_HOW TO COMPLETE THIS TASK:_ From the listing below, work out how many lines contain "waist". Reply with that number only.

(Beginning of SUPPLIED DATA)

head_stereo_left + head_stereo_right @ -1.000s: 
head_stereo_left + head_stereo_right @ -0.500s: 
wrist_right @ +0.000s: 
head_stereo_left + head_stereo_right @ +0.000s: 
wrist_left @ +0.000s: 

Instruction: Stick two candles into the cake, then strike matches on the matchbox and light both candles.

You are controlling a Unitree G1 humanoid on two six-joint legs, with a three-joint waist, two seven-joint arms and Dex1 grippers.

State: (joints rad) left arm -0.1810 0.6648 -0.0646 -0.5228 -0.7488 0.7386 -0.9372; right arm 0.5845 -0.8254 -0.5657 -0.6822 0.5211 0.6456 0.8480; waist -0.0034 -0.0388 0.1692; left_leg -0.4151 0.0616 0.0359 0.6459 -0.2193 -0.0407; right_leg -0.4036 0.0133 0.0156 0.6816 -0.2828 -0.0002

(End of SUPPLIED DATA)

_RESPONSE FOR THIS EXERCISE:_ 2